Was he beautiful, she asked herself, still trying to do something about her drawing. Maybe somebody’s steady hand, maybe a few charismatic touches could bring it into focus, sprinkle it with resemblance? Norah felt lost and gave in to the first signs of suffocation. Like a giant aquarium, the room was floating in front of her eyes. Her dress was all wet.

And then she thought: could it happen? After all, there was always a chance that he would imagine something or his very words would make him so excited that the nature would do the trick. Would she laugh or would she feel sick? First was not polite and second was perhaps even worse.

“The answer being – not too often. Because your choice is corrupted even before you make it. You are predisposed. We are hypocrites, all of us. What do we care about love, this magical blast in the heart that may or may not exist? We go for what is attractive on the outside, we go for what is essentially physical and sometimes indecent. So deep down – it may not even be consensual”.

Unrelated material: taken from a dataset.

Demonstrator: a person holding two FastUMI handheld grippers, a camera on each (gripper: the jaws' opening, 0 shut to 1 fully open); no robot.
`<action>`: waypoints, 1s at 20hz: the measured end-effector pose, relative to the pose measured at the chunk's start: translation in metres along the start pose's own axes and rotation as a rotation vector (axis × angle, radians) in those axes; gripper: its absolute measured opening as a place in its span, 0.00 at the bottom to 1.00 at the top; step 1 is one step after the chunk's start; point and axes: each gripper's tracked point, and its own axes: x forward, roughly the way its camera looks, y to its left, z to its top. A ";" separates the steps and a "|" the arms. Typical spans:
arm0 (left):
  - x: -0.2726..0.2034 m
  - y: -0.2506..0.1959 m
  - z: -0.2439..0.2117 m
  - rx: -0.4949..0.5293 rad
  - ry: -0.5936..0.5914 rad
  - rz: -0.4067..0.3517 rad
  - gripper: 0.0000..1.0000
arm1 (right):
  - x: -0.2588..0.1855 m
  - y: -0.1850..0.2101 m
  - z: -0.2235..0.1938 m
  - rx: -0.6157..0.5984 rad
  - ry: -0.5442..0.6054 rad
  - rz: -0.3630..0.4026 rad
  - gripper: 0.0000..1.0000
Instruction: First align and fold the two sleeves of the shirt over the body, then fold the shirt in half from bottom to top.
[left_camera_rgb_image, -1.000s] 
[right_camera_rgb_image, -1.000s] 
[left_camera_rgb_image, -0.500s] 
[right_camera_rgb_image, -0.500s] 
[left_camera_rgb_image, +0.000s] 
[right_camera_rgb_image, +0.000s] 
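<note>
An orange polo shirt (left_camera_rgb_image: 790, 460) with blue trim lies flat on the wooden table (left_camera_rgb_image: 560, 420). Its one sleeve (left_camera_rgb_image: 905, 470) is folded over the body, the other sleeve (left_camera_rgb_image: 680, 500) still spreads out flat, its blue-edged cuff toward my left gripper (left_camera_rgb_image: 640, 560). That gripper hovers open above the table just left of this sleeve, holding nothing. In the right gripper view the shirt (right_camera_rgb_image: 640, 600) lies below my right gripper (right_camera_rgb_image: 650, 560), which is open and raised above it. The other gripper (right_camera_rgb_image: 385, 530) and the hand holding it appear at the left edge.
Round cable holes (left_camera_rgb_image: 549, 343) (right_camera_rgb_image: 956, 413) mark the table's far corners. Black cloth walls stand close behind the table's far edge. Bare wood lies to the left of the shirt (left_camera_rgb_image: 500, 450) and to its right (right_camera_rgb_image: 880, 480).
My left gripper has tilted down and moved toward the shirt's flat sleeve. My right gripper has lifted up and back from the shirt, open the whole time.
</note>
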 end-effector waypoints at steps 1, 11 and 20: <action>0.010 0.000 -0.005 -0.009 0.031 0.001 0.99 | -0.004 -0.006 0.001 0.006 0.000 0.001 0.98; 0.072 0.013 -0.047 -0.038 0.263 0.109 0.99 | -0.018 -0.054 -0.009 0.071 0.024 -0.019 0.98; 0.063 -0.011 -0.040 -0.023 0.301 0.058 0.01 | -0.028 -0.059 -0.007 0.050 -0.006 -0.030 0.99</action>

Norah’s whole body was shaking now, violently, as she was putting the final touches on her canvas. Almost over now. Almost.

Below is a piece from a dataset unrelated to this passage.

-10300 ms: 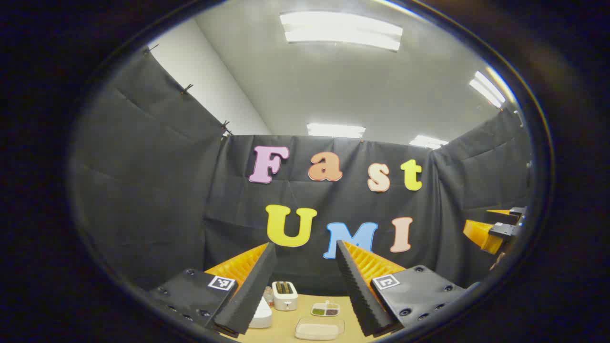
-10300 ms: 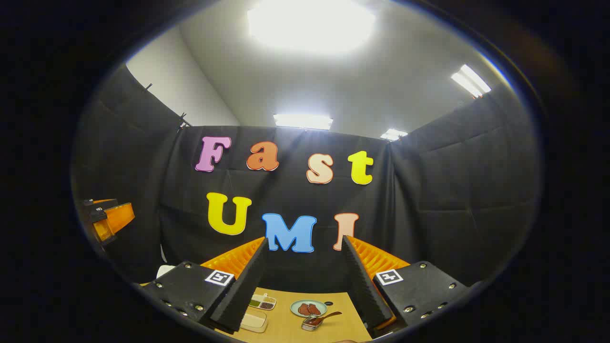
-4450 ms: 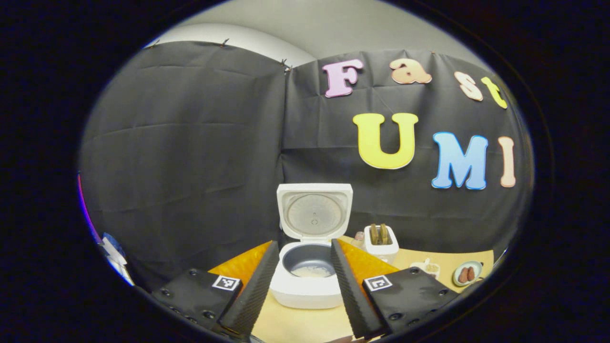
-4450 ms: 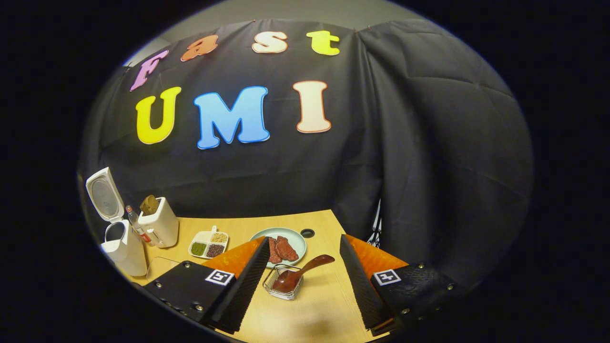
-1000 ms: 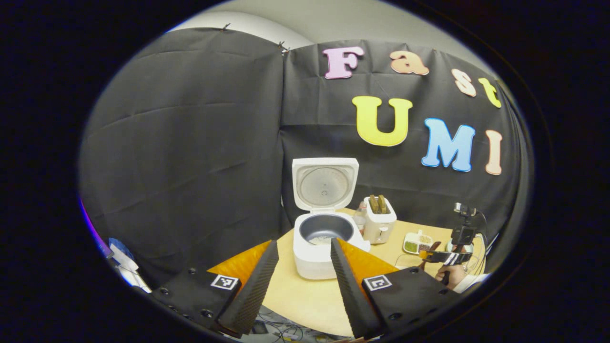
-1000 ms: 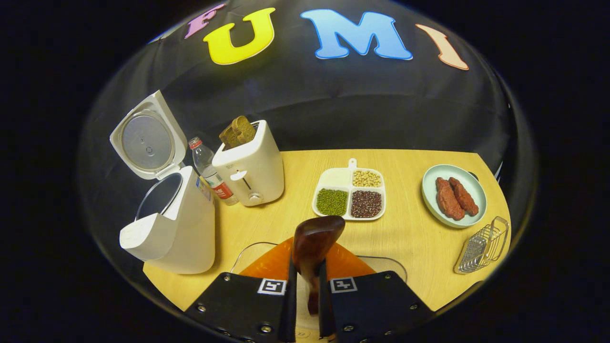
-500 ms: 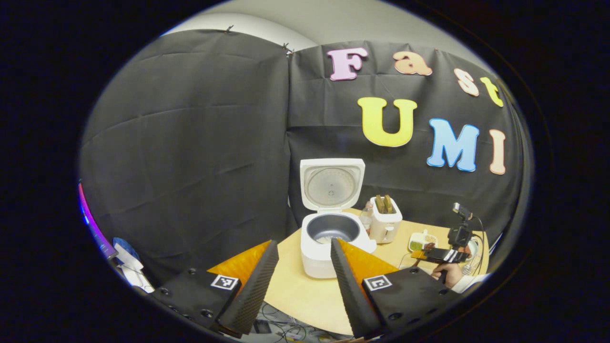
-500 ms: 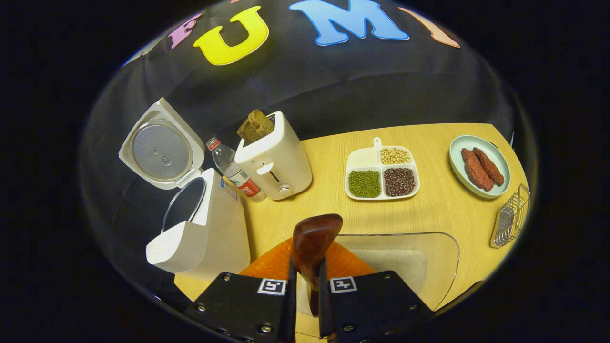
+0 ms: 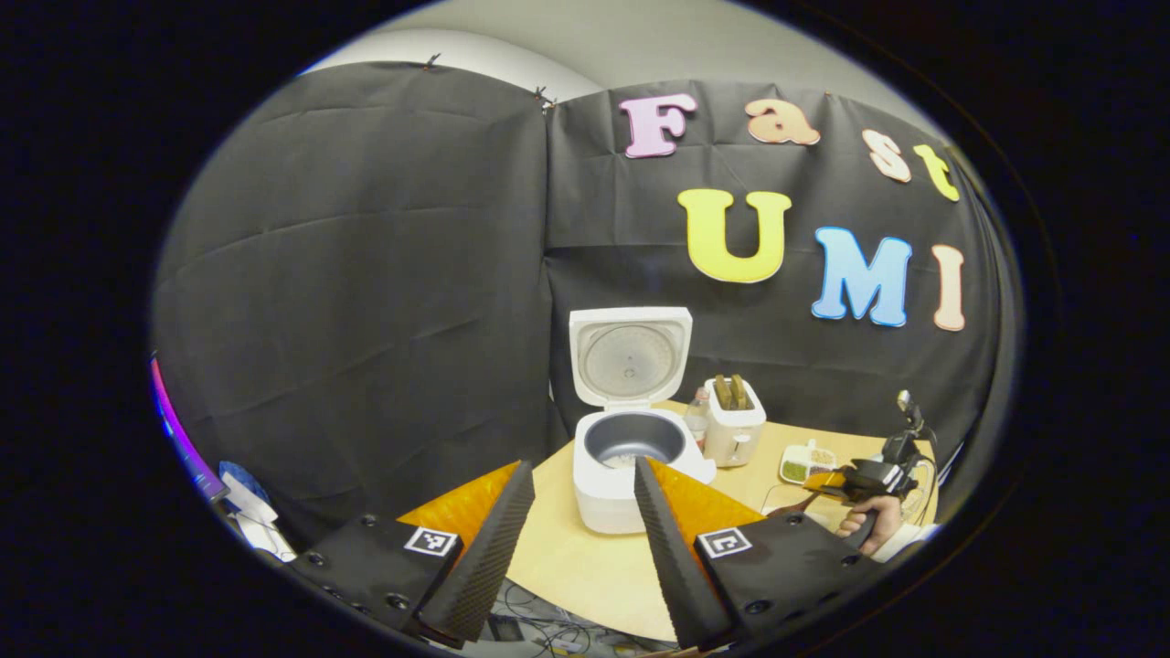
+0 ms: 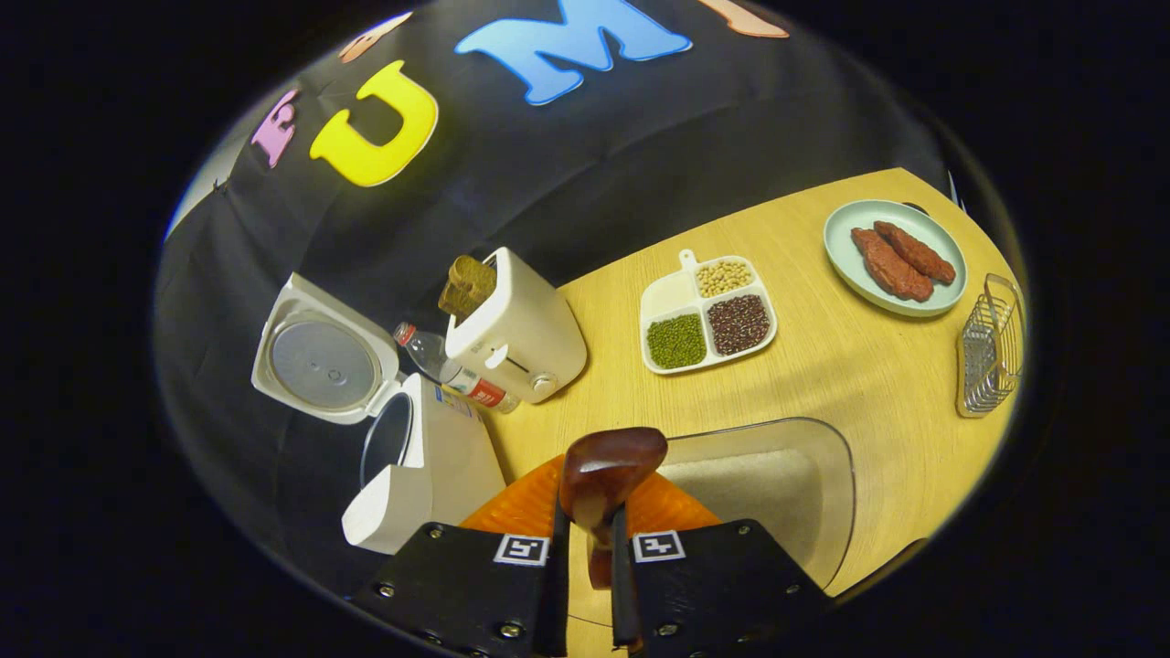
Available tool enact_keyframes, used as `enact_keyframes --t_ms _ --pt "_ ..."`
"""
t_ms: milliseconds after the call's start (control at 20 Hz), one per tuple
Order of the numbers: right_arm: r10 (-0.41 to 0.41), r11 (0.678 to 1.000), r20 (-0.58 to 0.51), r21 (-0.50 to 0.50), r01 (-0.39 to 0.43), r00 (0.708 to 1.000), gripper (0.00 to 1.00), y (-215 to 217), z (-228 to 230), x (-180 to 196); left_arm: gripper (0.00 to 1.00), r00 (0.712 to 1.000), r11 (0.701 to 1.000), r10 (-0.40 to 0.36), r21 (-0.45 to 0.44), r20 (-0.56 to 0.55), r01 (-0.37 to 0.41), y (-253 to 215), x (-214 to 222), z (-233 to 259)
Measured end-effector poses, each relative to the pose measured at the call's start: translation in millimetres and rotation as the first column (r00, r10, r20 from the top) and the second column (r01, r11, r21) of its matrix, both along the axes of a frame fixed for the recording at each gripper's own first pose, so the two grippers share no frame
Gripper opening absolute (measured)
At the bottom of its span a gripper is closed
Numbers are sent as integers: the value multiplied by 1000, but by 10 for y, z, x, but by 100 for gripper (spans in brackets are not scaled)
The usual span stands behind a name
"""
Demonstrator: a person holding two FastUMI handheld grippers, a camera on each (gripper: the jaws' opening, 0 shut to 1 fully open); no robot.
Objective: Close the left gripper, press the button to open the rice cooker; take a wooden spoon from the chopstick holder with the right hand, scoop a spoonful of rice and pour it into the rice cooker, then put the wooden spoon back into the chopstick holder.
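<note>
Wooden spoon (image 10: 603,475): one, clenched in my right gripper (image 10: 585,585) jaws. One rice cooker (image 9: 631,466) stands open. My left gripper (image 9: 576,548) jaws are released.

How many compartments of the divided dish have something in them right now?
4. In the divided dish: pale grains in the far-left compartment, yellowish beans far-right, green beans near-left, dark red beans near-right. None looks hidden.

Lighting's even and fairly bright from overhead on my end, soft shadows on the table (image 10: 823,366), heavy fisheye bending at the edges, everything reasonably sharp.
</note>
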State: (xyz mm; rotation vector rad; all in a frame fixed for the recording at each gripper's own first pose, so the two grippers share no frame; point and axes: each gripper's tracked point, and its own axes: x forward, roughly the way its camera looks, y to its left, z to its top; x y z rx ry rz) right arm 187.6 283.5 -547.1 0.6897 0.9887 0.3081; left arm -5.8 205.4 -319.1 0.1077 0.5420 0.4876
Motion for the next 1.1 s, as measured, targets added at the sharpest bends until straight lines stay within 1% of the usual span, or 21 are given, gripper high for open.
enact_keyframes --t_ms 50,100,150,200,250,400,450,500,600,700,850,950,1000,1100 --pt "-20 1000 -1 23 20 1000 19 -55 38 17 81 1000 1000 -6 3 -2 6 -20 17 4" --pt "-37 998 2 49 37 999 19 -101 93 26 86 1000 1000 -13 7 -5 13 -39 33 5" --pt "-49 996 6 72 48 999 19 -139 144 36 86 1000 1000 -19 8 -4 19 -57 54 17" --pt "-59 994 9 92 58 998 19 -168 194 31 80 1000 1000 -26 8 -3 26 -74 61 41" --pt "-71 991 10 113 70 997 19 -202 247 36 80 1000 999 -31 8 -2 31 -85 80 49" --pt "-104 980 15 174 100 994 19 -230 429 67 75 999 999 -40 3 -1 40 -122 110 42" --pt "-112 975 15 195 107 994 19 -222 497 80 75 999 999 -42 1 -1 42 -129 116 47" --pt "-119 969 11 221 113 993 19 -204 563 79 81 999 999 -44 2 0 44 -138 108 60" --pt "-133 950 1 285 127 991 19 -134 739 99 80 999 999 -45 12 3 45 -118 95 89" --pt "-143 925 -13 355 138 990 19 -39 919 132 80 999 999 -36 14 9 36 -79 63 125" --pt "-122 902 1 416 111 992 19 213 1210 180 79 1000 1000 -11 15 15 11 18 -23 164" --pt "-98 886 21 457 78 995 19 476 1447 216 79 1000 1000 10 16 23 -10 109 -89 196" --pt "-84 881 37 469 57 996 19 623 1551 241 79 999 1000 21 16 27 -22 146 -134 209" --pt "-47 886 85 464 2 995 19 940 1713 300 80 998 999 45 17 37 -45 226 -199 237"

“But it has to be consensual”, he said, a happy grin on his face. Was he improvising? Did he even realise there were other people in this room? “Unless you are a hopeless romantic, like me. Because as a clever man once put it, ‘it’s the girls you never had that have the biggest impact on you’. Hang on to that thought”.

Well, she tried, for a few more seconds, before she took a step back and the session was over.


Outside, Norah pressed the black leather case with her drawing closer to her side and inhaled what was left of the afternoon air. Early spring wasn’t all bad. As long as it came without rain.

Inside, they had all praised her drawing. Norah expected the man to come and look, but he only put his clothes on, took the money and left the room. Well, he didn’t have to – apparently, some things came with the trade. The Spanish girl had declined, too. 

The praise was flattering, but as she passed the crowded cafes stretching along her way (one day they would make a great picture) – that early feeling of uncertainty returned. The insides of her chest were yet again disturbed by some phantom pain she could not determine. Norah lit a cigarette. It was all quiet, despite the people. In fact, quietness was gathering around her like a blanket of sneaky clouds about to cover her in the night. And in her defiance Norah screamed. Like she did that day in her literature class as they were about to discuss DH Lawrence. When Mrs. Hawkins asked her to say the word and she did. No, not even said it – she screamed. So that a few people turned their heads towards her, and the boys blushed.